Available data.

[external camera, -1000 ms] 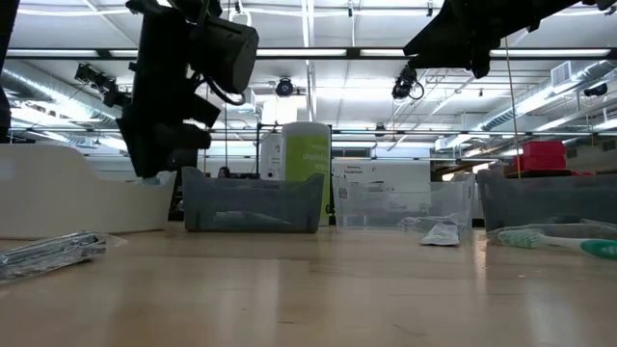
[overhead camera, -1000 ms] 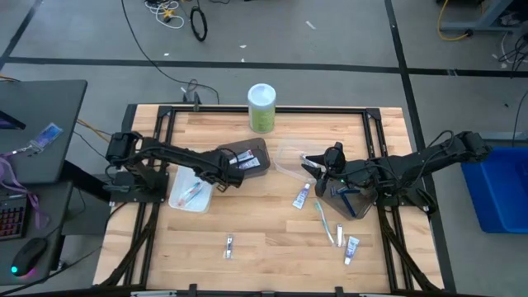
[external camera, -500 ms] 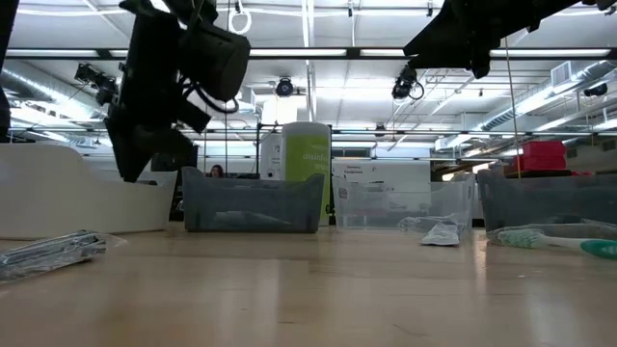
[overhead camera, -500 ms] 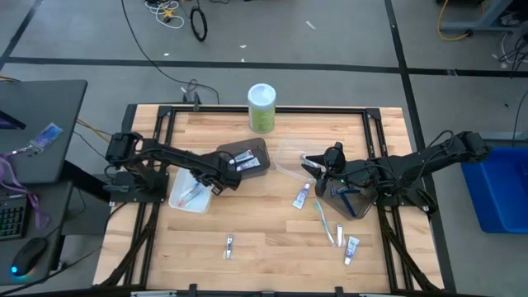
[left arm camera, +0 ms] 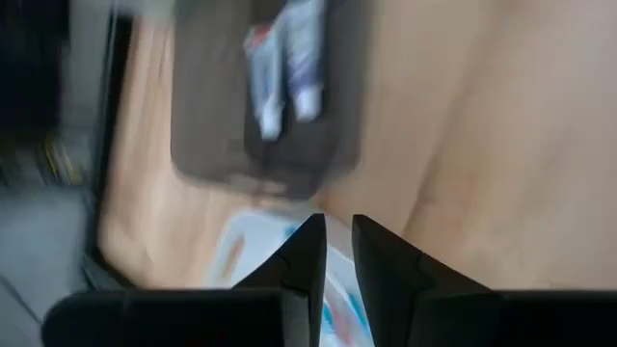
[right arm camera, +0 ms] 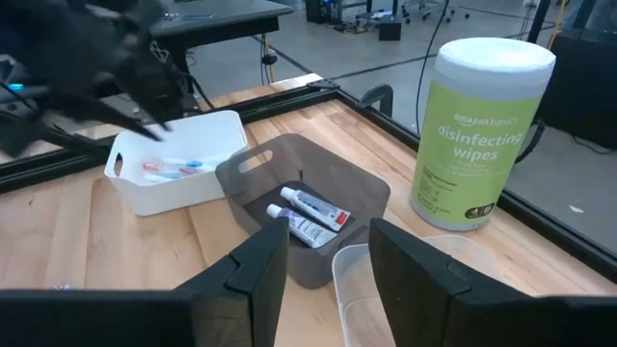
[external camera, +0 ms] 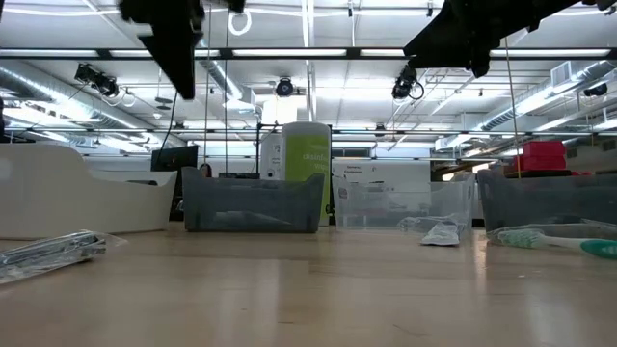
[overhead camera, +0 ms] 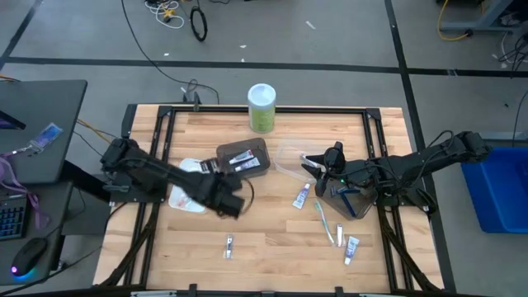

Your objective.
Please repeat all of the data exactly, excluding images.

Solution.
[external camera, -1000 ms] 
[overhead camera, -1000 ms] 
[external camera, -500 ms] 
[overhead camera, -500 ms] 
[left arm camera, +0 ms] 
[right arm camera, +0 ms] 
[external camera, +0 ms] 
[overhead camera, +0 ms] 

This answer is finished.